The Grey Life, Chapter X

By Adam Wasserman


The clocks are all around, ticking, marking off the seconds in twisted, harmonic beats that land in crashing swaths of scorn. Everywhere there are clocks, the definitions of time, objects crammed with gears and cranks, bestowed with meaning by mere virtue of the rate at which the hands move. And yet, these clocks are all tell me something different. I, at least, cannot make out any sense in all this noise. Even the seconds are not uniform; the various size and the spacing of the ticks are so plentifold and so individual that the humming, strumming, noisome cataclysm of time seems to be all of them at once, or none at all.

I can only sit in their midst and watch, with a honed, cracked wonder, as the faces of the great clocks leer back at me.
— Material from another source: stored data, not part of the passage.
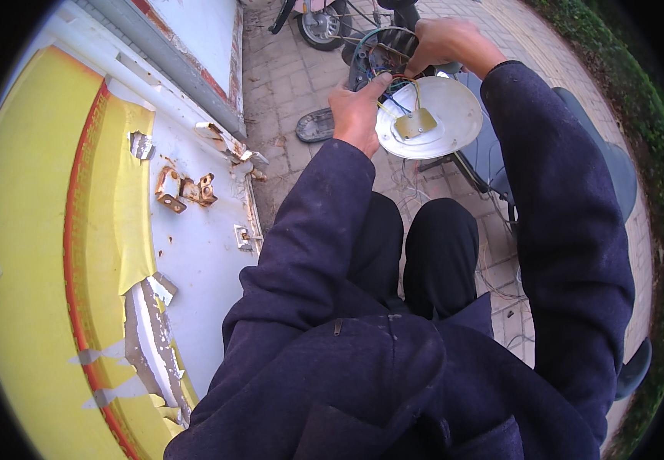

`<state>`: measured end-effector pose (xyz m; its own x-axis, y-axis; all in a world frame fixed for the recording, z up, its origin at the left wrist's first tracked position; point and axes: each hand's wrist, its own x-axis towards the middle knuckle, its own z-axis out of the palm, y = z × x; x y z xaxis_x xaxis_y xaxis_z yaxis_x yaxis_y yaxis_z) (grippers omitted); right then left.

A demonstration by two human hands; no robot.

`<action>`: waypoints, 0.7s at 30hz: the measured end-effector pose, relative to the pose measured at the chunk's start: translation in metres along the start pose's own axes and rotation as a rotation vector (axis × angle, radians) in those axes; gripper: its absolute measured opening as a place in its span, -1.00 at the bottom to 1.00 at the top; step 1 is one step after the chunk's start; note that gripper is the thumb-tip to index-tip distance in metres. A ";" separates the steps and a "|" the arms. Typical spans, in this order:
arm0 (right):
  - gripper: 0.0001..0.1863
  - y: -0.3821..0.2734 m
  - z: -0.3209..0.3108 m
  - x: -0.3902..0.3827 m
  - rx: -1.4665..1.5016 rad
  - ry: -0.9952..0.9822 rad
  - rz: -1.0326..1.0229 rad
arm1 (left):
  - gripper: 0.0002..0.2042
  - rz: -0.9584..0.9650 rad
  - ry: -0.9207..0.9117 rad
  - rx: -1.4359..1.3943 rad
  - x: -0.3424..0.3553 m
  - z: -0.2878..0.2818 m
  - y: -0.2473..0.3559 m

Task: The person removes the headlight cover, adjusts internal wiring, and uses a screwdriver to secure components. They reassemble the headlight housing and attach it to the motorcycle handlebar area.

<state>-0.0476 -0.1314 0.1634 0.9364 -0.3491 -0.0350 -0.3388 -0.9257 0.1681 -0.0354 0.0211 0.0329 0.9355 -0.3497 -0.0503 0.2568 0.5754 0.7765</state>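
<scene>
At the top centre, my left hand (356, 115) grips the near left edge of a dark round housing (357, 70), its thumb lying toward the exposed wiring. The housing is open and full of thin coloured wires (399, 80). My right hand (451, 44) reaches over its right side, fingers bent down at the wires; their tips and anything between them are hidden. Several wires run from the housing to a white round cover (458, 115) just below. A brass-coloured metal plate (415, 123) is fixed on this cover.
A yellow and white panel (32, 230) with torn edges and a rusty bracket (186, 190) stands close on the left. Behind the housing is a small wheel (320, 29). A dark oval pad (315, 126) lies on the paving (282, 92). A hedge (623, 69) runs along the right.
</scene>
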 end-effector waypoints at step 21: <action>-0.66 0.012 0.001 -0.031 0.030 0.652 -0.457 | -0.77 -0.097 -0.028 -0.034 -0.011 0.000 0.023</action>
<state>-0.0808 -0.1322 0.1651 0.8448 0.2127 0.4911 0.0979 -0.9636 0.2489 -0.0399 0.0376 0.0514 0.8987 -0.4254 -0.1064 0.3546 0.5622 0.7471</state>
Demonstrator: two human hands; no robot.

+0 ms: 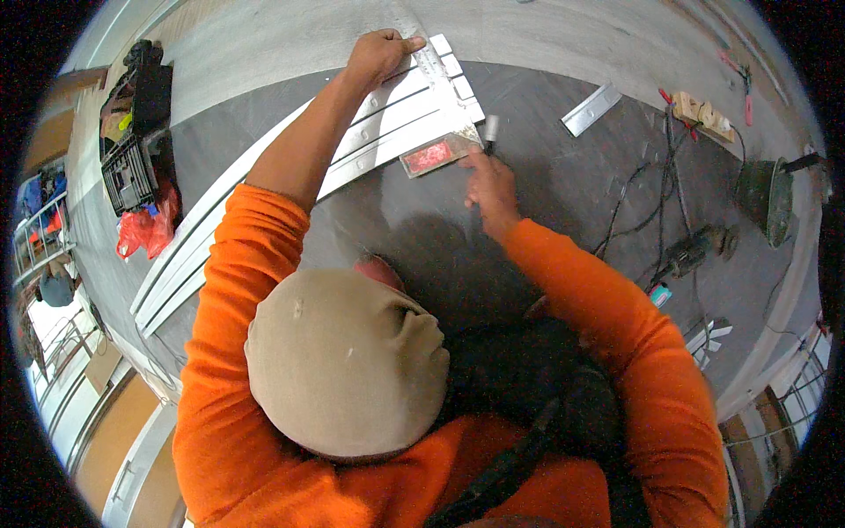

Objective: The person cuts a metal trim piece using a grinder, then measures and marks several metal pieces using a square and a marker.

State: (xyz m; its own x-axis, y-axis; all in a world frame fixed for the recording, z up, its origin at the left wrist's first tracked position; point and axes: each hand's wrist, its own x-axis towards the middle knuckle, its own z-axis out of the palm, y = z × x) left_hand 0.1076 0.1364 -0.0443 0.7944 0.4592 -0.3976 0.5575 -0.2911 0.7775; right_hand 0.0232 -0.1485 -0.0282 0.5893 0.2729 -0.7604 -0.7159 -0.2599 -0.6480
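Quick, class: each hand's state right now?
Left hand: partly curled, thumb at the metal square; firmness of grip cannot be told.
Right hand: fingers curled by the square's lower end; whether holding anything cannot be told.

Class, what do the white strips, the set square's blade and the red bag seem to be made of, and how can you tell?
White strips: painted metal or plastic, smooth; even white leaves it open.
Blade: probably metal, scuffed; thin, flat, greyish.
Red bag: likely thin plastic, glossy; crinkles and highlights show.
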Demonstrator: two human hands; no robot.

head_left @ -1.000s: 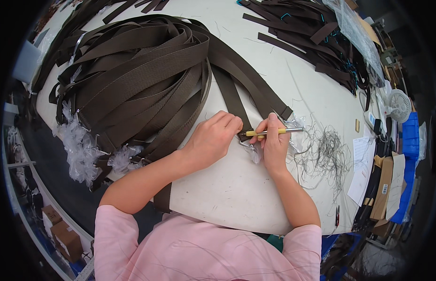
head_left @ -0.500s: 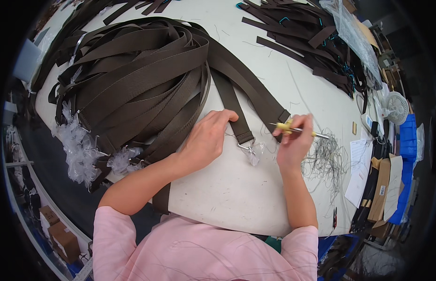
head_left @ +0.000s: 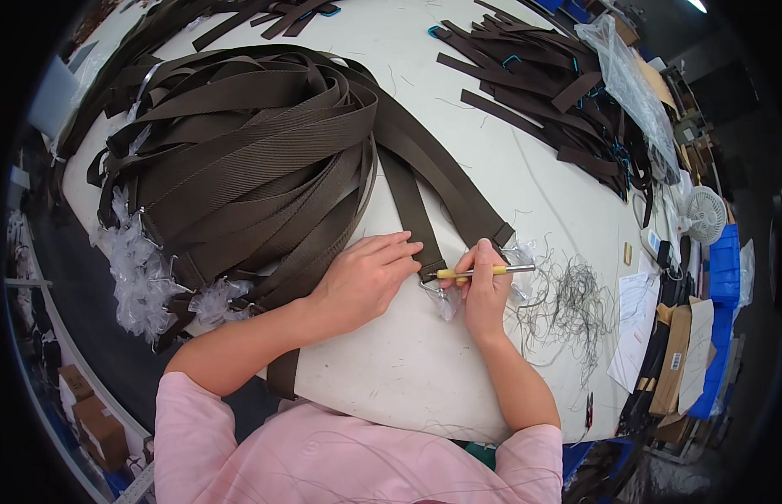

I'm even sitting on them. All over me they sneer, taunting, laughing. Beside me they scream, screech, holler, and rave. Spitting out their mechanical diatribe, guarding the hallowed cadence of the moments. And yet the truth is lost among them. All I can perceive is lies in their faces, horrendous, malicious lies. All for deceit, for evil, for naught.

Tick, tock, tick tock. Tick tock. Tick.

Tock. Awkward it seems, lurid, deceptive, and yet concentration only yields an individual truth, a fact that is known and believed. But in the sum there is nothing. Just noise. Wholesome, impetuous noise.

Tick tock.

I find myself here often, and always I wish the awful, laughing faces of the timepieces would just shut up, leave me alone, give me some peace - but no! They doll on, forever onward, and I know that even when my tired heart has ceased to beat and no longer can I perceive them will they clock ever onward, throwing out the seconds upon my still chest as if they were shovelfuls of dirt. Burying me.

Tock tick. Tick.

Oh, it's rather eerie. Sometimes it gets on my nerves, grates there. I try and supress it, but sometimes the feeling is just too strong.

"What time is it?"

The voice is so harsh, so bitter, so filled with putrifaction, that I hardly recognize it for my own. How it tore past my lips I do not know, but they are the only words left in my brain. The only question I can believe in, that I could ever know existed. But the clocks do not answer.

Tick.

I did not expect them to. Of course, they will continue to laugh, like they've always done, like they'll always do, and condemn me to the slow death of a statue.

Tock.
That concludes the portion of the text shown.